→ **Exercise**: Return only that part of the material below which starts with the line containing "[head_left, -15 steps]" and goes on through the line containing "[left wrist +", restated exactly.

→ **Material provided**:
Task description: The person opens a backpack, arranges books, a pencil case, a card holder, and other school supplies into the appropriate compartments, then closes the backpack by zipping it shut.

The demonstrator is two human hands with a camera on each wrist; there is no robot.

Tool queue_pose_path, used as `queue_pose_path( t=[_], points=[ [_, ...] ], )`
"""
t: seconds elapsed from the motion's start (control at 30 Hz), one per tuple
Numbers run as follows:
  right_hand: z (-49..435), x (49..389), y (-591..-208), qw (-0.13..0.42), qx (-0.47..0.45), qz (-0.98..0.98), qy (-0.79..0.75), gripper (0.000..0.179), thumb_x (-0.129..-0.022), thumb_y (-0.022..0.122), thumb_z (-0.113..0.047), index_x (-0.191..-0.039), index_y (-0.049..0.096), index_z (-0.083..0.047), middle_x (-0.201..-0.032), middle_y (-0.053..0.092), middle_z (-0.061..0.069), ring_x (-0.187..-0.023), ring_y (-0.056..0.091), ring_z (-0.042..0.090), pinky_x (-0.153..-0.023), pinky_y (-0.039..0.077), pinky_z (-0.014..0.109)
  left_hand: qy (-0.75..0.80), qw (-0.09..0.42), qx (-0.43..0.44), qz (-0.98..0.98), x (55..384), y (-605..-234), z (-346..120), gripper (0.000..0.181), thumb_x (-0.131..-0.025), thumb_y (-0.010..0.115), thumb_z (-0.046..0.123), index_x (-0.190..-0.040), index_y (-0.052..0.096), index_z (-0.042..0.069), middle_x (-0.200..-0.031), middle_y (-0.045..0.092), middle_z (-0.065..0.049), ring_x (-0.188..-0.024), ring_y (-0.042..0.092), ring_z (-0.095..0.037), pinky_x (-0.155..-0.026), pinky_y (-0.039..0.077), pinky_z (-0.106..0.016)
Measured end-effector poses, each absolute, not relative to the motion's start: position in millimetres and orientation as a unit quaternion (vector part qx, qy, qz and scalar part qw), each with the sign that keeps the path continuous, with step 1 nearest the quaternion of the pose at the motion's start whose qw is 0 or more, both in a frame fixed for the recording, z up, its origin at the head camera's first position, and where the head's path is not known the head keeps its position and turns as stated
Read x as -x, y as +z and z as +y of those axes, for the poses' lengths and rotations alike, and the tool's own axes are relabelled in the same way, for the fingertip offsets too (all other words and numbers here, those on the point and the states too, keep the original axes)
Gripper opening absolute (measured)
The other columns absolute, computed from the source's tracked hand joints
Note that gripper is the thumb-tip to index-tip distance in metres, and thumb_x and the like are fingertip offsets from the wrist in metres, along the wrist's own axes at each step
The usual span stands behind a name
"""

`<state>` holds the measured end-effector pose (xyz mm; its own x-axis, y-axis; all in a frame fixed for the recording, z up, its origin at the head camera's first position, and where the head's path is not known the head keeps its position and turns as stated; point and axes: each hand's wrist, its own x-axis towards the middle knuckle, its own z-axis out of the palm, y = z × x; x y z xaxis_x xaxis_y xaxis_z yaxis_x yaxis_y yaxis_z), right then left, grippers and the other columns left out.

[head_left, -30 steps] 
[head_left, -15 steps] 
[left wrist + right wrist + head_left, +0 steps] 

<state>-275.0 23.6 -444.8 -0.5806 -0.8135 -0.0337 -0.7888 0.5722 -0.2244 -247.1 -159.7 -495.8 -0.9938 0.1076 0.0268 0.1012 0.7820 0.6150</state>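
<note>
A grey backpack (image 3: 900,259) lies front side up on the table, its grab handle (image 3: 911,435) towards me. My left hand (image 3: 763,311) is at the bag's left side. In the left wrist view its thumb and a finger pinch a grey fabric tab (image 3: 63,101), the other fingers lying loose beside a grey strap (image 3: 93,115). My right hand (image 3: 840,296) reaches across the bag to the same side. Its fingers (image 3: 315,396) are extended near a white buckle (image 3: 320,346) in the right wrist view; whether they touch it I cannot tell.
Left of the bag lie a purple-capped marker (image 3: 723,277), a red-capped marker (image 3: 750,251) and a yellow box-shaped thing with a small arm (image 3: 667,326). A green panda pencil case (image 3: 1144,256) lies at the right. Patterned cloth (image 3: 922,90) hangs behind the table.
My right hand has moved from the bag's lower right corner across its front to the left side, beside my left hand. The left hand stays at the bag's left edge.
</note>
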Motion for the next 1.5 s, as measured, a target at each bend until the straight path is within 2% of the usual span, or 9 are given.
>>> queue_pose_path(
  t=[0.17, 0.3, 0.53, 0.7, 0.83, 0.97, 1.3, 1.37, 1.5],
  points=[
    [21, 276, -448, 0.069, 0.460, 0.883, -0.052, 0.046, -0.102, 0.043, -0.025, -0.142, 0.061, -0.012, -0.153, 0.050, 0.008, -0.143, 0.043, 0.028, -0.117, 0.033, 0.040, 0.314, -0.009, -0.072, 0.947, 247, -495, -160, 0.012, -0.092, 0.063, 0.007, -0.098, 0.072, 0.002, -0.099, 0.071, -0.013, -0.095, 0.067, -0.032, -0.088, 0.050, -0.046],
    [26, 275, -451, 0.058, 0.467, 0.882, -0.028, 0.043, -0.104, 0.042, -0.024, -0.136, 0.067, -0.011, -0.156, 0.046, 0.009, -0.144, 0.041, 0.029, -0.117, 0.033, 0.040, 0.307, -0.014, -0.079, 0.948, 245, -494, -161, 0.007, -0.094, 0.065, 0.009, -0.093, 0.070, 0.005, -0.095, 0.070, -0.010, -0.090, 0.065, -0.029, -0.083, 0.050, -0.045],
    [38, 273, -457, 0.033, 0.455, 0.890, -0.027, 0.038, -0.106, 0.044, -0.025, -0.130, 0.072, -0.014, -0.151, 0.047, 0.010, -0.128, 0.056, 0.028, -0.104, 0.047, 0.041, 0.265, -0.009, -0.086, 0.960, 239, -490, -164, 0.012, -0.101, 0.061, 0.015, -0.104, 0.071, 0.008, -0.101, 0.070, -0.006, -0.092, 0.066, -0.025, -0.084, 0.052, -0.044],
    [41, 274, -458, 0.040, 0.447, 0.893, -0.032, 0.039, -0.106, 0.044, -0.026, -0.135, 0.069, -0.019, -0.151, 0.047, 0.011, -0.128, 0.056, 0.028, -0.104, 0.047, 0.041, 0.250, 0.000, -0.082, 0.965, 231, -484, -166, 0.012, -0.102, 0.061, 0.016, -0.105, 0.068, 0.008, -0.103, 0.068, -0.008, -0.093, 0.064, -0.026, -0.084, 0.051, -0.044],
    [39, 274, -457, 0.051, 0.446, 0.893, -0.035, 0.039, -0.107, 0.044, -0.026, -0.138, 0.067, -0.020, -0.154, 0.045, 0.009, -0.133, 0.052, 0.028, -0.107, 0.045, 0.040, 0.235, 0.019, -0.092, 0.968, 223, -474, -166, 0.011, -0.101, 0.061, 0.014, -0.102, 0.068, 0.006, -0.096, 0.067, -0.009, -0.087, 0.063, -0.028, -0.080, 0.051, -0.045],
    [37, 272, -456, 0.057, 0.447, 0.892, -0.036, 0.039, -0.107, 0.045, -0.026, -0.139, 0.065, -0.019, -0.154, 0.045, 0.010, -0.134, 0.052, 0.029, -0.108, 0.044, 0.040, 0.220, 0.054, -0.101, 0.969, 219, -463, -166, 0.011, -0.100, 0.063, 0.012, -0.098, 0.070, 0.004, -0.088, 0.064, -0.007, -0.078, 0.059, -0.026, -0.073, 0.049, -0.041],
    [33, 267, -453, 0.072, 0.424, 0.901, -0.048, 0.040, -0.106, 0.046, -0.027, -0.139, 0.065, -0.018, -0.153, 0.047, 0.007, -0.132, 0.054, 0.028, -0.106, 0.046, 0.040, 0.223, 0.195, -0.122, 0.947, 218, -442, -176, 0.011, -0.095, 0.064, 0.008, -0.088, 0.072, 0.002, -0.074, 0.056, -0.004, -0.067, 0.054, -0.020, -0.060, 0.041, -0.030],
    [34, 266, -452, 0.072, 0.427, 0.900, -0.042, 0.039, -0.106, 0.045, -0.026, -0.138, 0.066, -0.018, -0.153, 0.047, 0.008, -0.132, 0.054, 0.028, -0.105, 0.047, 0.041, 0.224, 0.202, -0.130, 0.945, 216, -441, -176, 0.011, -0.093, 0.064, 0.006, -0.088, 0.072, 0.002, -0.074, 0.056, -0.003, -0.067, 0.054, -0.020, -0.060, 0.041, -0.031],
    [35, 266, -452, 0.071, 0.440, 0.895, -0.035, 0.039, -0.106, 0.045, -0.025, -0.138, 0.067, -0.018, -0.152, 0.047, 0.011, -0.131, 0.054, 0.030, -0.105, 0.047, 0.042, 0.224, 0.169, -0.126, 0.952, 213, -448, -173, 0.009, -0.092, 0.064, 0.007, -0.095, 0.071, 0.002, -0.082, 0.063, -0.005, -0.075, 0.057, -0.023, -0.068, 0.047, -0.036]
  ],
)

→ **Solution to the exercise**:
[head_left, -15 steps] 
[left wrist + right wrist + head_left, +0 steps] 

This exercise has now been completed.